Exercise details
For the records that follow, please set down exactly the lines between the one holding "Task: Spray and" and the one holding "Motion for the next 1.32", inclusive, and only those.

Items listed in a dataset
#####
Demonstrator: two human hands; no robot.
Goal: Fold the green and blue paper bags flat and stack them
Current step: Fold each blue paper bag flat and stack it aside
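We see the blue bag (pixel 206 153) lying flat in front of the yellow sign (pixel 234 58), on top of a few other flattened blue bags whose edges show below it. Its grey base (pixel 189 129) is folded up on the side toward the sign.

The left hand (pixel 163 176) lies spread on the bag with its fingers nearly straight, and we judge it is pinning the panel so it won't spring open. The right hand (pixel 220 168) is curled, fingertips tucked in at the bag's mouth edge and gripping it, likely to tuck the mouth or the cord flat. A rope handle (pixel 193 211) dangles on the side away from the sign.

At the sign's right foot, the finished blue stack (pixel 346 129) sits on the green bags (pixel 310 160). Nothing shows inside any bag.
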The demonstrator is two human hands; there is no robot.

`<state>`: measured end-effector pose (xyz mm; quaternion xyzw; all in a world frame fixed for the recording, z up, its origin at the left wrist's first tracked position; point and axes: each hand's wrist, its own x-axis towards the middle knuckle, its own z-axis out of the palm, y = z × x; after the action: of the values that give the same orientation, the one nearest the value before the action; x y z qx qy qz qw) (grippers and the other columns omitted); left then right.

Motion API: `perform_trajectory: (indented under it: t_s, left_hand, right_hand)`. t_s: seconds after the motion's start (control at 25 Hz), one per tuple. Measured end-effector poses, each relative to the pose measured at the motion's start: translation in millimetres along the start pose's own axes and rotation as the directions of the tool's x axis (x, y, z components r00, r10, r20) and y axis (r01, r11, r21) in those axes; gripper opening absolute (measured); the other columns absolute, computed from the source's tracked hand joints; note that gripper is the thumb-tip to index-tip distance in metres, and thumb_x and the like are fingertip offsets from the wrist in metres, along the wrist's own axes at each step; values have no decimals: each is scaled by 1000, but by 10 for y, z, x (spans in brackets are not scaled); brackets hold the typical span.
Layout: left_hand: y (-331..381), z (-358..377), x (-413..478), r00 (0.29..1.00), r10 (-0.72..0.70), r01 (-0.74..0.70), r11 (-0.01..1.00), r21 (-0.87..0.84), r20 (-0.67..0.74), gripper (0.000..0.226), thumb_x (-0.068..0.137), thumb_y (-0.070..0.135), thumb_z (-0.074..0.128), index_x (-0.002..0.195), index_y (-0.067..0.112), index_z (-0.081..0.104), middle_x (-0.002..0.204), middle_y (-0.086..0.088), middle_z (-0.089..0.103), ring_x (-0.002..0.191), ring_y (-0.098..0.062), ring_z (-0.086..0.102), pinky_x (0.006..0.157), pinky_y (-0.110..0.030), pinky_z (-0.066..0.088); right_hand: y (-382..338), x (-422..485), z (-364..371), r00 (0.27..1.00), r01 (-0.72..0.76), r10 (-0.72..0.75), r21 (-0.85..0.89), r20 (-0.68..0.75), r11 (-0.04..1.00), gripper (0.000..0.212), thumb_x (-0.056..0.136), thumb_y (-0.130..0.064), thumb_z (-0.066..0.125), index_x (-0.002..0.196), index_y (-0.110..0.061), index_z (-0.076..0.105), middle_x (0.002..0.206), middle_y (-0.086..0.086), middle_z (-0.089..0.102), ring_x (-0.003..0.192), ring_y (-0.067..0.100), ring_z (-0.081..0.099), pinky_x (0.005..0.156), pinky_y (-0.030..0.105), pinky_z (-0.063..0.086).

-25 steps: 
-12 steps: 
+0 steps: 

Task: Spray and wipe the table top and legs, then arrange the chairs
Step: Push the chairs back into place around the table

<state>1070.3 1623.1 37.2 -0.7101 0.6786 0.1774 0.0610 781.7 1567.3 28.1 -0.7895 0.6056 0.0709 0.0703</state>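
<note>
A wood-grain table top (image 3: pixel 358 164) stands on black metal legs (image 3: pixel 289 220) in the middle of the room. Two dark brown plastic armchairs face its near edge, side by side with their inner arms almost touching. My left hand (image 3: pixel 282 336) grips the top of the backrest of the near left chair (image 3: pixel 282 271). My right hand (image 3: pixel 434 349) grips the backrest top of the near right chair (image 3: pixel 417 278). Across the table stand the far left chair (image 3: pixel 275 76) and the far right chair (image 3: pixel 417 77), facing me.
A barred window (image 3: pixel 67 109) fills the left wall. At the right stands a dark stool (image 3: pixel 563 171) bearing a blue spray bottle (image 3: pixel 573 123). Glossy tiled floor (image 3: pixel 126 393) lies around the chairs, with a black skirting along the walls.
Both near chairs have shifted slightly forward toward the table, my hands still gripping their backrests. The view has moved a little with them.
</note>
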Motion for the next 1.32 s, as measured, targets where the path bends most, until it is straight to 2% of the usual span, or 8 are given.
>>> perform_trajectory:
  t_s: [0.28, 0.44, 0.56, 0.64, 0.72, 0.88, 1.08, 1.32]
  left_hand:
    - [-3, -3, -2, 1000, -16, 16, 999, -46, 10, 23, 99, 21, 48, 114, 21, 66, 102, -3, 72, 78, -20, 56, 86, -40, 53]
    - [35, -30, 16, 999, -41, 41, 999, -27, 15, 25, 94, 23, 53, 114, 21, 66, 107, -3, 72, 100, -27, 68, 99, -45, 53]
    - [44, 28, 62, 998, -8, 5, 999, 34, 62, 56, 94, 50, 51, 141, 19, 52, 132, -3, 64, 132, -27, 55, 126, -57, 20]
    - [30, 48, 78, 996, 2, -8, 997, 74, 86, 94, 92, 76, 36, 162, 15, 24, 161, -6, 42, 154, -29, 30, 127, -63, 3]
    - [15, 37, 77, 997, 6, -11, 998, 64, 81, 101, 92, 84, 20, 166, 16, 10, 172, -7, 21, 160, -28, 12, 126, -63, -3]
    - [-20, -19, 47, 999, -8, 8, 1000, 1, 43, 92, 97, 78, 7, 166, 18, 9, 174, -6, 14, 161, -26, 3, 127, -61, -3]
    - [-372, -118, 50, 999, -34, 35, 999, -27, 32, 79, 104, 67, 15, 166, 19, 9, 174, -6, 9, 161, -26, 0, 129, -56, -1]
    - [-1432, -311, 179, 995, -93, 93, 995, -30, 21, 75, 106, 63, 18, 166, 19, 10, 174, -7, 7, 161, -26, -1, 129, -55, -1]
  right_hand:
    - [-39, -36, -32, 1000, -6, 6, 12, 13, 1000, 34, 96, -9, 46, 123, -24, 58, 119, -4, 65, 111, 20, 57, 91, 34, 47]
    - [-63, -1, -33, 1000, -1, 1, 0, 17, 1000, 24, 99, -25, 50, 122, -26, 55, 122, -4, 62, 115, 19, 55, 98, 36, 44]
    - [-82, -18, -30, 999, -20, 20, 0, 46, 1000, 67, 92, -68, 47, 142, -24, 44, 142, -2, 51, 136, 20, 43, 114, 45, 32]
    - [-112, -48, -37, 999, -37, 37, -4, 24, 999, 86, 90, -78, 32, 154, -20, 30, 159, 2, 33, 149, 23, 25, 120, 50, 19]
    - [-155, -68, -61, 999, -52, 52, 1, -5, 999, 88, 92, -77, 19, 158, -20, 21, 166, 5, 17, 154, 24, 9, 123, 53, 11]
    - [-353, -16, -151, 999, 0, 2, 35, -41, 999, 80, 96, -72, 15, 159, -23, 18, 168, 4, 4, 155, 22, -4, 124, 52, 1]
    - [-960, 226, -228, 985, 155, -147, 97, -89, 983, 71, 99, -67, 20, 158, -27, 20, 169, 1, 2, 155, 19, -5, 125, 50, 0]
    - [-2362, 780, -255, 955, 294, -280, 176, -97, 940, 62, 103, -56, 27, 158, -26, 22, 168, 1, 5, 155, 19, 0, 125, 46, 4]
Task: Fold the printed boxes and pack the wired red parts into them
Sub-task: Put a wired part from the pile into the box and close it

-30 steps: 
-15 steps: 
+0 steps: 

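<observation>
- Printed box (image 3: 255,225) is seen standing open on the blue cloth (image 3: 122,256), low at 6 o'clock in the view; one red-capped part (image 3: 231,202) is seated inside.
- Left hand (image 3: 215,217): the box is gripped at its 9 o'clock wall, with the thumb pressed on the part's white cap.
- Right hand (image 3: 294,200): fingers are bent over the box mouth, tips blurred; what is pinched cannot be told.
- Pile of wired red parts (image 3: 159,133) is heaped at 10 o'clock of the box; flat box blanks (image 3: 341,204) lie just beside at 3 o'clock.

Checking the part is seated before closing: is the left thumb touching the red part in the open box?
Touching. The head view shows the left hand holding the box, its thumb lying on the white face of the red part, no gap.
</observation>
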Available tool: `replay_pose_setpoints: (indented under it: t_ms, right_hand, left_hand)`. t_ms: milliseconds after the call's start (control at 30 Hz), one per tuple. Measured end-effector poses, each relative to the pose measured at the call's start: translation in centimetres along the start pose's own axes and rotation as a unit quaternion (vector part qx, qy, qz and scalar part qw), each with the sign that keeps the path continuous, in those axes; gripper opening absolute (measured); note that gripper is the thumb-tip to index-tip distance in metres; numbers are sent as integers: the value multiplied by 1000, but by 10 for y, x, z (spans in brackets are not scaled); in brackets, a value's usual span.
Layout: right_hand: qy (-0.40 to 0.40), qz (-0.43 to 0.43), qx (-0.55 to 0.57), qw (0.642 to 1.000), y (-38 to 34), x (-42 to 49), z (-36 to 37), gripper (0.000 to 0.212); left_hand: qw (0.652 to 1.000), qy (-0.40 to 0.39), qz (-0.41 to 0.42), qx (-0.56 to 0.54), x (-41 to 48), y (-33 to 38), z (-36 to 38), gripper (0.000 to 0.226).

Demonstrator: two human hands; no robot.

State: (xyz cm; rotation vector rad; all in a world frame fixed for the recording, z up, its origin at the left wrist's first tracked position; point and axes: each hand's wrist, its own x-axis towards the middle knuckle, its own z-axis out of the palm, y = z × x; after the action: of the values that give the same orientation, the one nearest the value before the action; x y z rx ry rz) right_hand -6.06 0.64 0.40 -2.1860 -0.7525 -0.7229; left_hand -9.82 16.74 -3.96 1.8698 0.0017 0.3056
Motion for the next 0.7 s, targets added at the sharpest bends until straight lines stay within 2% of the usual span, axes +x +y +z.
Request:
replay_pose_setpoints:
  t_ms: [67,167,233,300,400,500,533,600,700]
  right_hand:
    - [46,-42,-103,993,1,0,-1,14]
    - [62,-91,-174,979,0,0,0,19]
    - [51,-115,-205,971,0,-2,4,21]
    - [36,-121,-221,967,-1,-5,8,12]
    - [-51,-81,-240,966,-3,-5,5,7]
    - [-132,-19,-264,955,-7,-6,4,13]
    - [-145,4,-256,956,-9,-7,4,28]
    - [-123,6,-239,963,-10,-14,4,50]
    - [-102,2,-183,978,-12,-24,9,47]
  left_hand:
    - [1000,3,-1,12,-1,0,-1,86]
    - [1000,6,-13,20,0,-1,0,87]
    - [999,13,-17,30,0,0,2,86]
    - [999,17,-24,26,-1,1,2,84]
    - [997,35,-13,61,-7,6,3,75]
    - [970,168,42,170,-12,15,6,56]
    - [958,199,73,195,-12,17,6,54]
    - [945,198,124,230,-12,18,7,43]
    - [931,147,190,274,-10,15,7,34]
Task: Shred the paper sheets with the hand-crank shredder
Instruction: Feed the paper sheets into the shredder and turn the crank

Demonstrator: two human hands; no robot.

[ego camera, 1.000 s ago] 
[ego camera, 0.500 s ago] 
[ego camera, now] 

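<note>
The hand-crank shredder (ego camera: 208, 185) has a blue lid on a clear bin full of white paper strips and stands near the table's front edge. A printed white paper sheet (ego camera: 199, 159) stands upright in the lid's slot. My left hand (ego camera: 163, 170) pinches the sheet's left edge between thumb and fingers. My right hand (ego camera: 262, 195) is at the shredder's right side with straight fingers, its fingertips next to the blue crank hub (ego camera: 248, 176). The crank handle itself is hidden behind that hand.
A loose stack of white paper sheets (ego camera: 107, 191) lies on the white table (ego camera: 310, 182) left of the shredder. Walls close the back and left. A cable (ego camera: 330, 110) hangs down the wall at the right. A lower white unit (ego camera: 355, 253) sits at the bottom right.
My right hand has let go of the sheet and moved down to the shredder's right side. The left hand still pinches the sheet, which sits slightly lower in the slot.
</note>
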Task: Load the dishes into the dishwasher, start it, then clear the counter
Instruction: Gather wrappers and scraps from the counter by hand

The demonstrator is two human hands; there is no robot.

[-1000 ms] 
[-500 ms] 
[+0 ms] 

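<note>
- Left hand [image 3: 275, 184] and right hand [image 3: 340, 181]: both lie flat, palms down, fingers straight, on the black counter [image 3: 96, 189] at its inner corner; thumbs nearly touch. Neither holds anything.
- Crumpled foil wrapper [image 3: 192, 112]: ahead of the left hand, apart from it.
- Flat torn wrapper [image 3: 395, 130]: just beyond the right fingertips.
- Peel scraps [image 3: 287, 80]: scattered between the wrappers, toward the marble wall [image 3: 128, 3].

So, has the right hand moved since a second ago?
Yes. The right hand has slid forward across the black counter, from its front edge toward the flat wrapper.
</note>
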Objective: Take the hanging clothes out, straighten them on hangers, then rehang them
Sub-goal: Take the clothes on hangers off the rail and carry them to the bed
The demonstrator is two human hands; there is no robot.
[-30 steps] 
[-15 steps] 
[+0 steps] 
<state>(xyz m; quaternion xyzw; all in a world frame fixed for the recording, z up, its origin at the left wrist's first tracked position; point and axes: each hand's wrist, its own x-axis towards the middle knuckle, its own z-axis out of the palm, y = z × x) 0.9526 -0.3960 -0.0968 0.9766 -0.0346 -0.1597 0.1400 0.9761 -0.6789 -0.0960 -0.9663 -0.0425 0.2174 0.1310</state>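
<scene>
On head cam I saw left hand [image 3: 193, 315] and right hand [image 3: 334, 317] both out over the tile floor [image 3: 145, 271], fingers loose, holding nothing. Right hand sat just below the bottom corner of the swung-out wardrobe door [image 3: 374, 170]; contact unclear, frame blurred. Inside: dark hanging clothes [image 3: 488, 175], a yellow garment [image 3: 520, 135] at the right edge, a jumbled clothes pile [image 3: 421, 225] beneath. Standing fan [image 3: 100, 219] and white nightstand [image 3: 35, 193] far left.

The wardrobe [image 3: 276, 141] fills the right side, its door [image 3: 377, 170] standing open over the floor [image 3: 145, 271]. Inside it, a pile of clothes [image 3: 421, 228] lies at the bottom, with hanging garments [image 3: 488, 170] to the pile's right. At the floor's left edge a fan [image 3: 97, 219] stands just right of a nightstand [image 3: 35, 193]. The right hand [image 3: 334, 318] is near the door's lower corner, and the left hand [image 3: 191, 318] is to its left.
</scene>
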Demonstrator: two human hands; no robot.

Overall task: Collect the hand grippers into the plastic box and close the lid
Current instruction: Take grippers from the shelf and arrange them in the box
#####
Task answer
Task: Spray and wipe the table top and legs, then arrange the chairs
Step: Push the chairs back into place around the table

<state>1070.3 1623.1 37.2 -0.7101 0.6786 0.1774 0.0610 781.7 1567.3 28.1 -0.7895 0.6056 0.0709 0.0703</state>
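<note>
A wood-grain table top (image 3: pixel 358 164) stands on black metal legs (image 3: pixel 289 220) in the middle of the room. Two dark brown plastic armchairs face its near edge, side by side with their inner arms almost touching. My left hand (image 3: pixel 282 336) grips the top of the backrest of the near left chair (image 3: pixel 282 271). My right hand (image 3: pixel 434 349) grips the backrest top of the near right chair (image 3: pixel 417 278). Across the table stand the far left chair (image 3: pixel 275 76) and the far right chair (image 3: pixel 417 77), facing me.
A barred window (image 3: pixel 67 109) fills the left wall. At the right stands a dark stool (image 3: pixel 563 171) bearing a blue spray bottle (image 3: pixel 573 123). Glossy tiled floor (image 3: pixel 126 393) lies around the chairs, with a black skirting along the walls.
Both near chairs have shifted slightly forward toward the table, my hands still gripping their backrests. The view has moved a little with them.
</note>
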Motion for the next 1.32 s, as measured, targets where the path bends most, until it is straight to 2% of the usual span, or 8 are given.

The output for this exercise is now complete.